PROBLEM REQUIREMENTS: Output all the entries below. Each must match exactly.

[DATA RECORDS — start]

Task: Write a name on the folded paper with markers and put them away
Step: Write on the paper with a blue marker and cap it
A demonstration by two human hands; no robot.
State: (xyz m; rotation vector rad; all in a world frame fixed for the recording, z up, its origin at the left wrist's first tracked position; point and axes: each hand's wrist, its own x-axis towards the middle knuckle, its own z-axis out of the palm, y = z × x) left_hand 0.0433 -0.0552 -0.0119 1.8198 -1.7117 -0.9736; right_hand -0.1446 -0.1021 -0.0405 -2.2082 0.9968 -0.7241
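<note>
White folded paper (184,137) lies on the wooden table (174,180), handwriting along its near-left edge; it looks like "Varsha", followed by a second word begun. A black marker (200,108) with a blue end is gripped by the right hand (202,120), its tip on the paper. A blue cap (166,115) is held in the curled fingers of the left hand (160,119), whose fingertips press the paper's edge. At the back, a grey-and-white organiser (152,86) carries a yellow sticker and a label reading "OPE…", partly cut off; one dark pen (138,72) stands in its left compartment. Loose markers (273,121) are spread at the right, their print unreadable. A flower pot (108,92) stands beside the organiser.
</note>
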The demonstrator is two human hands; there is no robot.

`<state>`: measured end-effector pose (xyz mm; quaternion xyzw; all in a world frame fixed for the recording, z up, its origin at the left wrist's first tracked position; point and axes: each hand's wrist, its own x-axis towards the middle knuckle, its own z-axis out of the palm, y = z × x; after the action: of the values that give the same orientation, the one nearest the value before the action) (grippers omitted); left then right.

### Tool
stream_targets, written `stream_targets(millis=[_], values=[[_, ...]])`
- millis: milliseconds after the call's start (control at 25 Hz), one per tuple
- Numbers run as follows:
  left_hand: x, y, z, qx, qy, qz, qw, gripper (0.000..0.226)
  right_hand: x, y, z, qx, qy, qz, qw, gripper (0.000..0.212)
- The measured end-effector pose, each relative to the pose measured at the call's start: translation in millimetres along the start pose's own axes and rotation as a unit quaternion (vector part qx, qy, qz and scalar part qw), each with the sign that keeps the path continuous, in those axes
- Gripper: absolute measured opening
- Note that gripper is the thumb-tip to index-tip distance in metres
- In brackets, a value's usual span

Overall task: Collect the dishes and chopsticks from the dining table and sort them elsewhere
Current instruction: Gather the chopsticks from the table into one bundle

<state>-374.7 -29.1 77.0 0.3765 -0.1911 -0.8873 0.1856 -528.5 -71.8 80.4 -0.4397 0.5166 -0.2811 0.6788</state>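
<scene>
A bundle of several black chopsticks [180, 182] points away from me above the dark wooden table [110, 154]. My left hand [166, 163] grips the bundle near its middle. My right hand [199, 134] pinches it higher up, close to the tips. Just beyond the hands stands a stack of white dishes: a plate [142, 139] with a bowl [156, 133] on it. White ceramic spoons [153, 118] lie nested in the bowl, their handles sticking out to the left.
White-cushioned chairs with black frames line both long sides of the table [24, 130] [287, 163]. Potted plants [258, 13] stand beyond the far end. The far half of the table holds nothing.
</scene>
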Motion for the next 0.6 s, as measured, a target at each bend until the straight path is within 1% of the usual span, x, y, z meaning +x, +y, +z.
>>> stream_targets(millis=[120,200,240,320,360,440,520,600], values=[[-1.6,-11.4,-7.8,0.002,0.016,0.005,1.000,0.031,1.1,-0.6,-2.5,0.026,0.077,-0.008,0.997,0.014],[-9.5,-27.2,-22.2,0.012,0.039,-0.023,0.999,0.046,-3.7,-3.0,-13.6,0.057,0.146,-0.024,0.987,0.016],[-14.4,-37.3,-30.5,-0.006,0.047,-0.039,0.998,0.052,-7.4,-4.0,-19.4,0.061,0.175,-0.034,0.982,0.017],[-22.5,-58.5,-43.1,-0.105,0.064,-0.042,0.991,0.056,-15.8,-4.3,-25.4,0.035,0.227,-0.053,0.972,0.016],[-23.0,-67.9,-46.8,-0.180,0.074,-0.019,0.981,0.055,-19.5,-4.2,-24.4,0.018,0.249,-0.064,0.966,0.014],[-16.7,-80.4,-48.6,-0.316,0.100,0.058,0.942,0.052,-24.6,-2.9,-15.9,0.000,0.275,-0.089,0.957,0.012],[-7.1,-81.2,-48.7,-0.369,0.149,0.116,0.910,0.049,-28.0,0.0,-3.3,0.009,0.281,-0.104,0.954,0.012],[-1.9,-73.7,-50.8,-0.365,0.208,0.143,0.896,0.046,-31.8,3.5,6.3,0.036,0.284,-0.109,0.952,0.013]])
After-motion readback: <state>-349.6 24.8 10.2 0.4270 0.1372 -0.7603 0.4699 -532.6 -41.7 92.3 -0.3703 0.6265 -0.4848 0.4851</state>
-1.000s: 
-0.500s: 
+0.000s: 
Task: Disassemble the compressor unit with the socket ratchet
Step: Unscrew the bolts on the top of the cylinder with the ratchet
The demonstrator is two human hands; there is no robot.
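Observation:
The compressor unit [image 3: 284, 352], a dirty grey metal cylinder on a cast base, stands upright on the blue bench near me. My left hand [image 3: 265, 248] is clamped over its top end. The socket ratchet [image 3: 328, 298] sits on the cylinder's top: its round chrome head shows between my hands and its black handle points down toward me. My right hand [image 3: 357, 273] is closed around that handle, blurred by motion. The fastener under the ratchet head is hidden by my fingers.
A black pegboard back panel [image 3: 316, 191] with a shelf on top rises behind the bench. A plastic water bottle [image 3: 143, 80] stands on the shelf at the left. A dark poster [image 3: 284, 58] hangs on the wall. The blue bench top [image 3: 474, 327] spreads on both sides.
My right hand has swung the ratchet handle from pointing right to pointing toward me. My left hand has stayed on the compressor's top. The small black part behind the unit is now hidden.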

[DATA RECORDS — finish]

FINISHED EXERCISE:
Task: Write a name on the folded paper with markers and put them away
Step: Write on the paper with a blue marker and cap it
A demonstration by two human hands; no robot.
State: (xyz m; rotation vector rad; all in a world frame fixed for the recording, z up, its origin at the left wrist's first tracked position; point and axes: each hand's wrist, its own x-axis towards the middle knuckle, its own z-axis out of the palm, y = z × x) left_hand 0.0433 -0.0552 -0.0119 1.8198 -1.7117 -0.9736; right_hand -0.1446 -0.1021 -0.0405 -2.2082 0.9968 -0.7241
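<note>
White folded paper (184,137) lies on the wooden table (174,180), handwriting along its near-left edge; it looks like "Varsha", followed by a second word begun. A black marker (200,108) with a blue end is gripped by the right hand (202,120), its tip on the paper. A blue cap (166,115) is held in the curled fingers of the left hand (160,119), whose fingertips press the paper's edge. At the back, a grey-and-white organiser (152,86) carries a yellow sticker and a label reading "OPE…", partly cut off; one dark pen (138,72) stands in its left compartment. Loose markers (273,121) are spread at the right, their print unreadable. A flower pot (108,92) stands beside the organiser.
</note>
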The demonstrator is two human hands; there is no robot.

`<state>`: measured end-effector pose (xyz mm; quaternion xyzw; all in a world frame fixed for the recording, z up, its origin at the left wrist's first tracked position; point and axes: each hand's wrist, its own x-axis towards the middle knuckle, its own z-axis out of the palm, y = z × x; after the action: of the values that give the same orientation, the one nearest the value before the action) (grippers omitted); left then right.

### Tool
stream_targets, written `stream_targets(millis=[_], values=[[_, ...]])`
- millis: milliseconds after the call's start (control at 25 Hz), one per tuple
- Numbers run as follows:
  left_hand: x, y, z, qx, qy, qz, qw, gripper (0.000..0.226)
  right_hand: x, y, z, qx, qy, qz, qw, gripper (0.000..0.212)
- The measured end-effector pose, each relative to the pose measured at the call's start: translation in millimetres along the start pose's own axes and rotation as a unit quaternion (vector part qx, qy, qz and scalar part qw), each with the sign that keeps the path continuous, in those axes
- Gripper: absolute measured opening
- Note that gripper is the thumb-tip to index-tip distance in metres
- In brackets, a value's usual span

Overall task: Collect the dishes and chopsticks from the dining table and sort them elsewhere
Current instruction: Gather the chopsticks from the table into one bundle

<state>-374.7 -29.1 77.0 0.3765 -0.1911 -0.8873 0.1856 -528.5 -71.8 80.4 -0.4397 0.5166 -0.2811 0.6788</state>
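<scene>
A bundle of several black chopsticks [180, 182] points away from me above the dark wooden table [110, 154]. My left hand [166, 163] grips the bundle near its middle. My right hand [199, 134] pinches it higher up, close to the tips. Just beyond the hands stands a stack of white dishes: a plate [142, 139] with a bowl [156, 133] on it. White ceramic spoons [153, 118] lie nested in the bowl, their handles sticking out to the left.
White-cushioned chairs with black frames line both long sides of the table [24, 130] [287, 163]. Potted plants [258, 13] stand beyond the far end. The far half of the table holds nothing.
</scene>
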Motion for the next 0.6 s, as measured, a target at each bend until the straight path is within 1% of the usual span, x, y, z meaning +x, +y, +z.
>>> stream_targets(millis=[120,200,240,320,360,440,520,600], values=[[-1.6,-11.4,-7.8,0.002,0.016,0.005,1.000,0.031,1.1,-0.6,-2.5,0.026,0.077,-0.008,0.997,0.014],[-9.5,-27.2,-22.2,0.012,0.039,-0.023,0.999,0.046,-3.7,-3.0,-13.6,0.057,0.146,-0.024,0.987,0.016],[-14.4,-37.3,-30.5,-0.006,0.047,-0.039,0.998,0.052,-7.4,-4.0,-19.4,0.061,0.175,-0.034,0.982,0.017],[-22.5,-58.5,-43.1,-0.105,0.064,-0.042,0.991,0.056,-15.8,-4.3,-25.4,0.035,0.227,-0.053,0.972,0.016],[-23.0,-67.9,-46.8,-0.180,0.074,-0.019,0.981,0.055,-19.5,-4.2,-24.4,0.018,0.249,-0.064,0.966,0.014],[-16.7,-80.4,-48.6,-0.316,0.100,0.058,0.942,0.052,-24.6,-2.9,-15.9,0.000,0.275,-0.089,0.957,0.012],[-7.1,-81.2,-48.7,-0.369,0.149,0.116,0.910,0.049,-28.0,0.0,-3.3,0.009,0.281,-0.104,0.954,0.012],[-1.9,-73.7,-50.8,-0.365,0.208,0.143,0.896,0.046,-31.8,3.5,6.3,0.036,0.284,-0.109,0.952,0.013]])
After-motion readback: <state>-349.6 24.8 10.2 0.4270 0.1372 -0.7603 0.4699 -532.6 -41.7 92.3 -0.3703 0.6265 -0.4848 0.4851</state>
-1.000s: 
-0.500s: 
+0.000s: 
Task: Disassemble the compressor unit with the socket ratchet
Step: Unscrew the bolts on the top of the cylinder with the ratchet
The demonstrator is two human hands; there is no robot.
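Observation:
The compressor unit [image 3: 284, 352], a dirty grey metal cylinder on a cast base, stands upright on the blue bench near me. My left hand [image 3: 265, 248] is clamped over its top end. The socket ratchet [image 3: 328, 298] sits on the cylinder's top: its round chrome head shows between my hands and its black handle points down toward me. My right hand [image 3: 357, 273] is closed around that handle, blurred by motion. The fastener under the ratchet head is hidden by my fingers.
A black pegboard back panel [image 3: 316, 191] with a shelf on top rises behind the bench. A plastic water bottle [image 3: 143, 80] stands on the shelf at the left. A dark poster [image 3: 284, 58] hangs on the wall. The blue bench top [image 3: 474, 327] spreads on both sides.
My right hand has swung the ratchet handle from pointing right to pointing toward me. My left hand has stayed on the compressor's top. The small black part behind the unit is now hidden.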

The answer requires no further additions.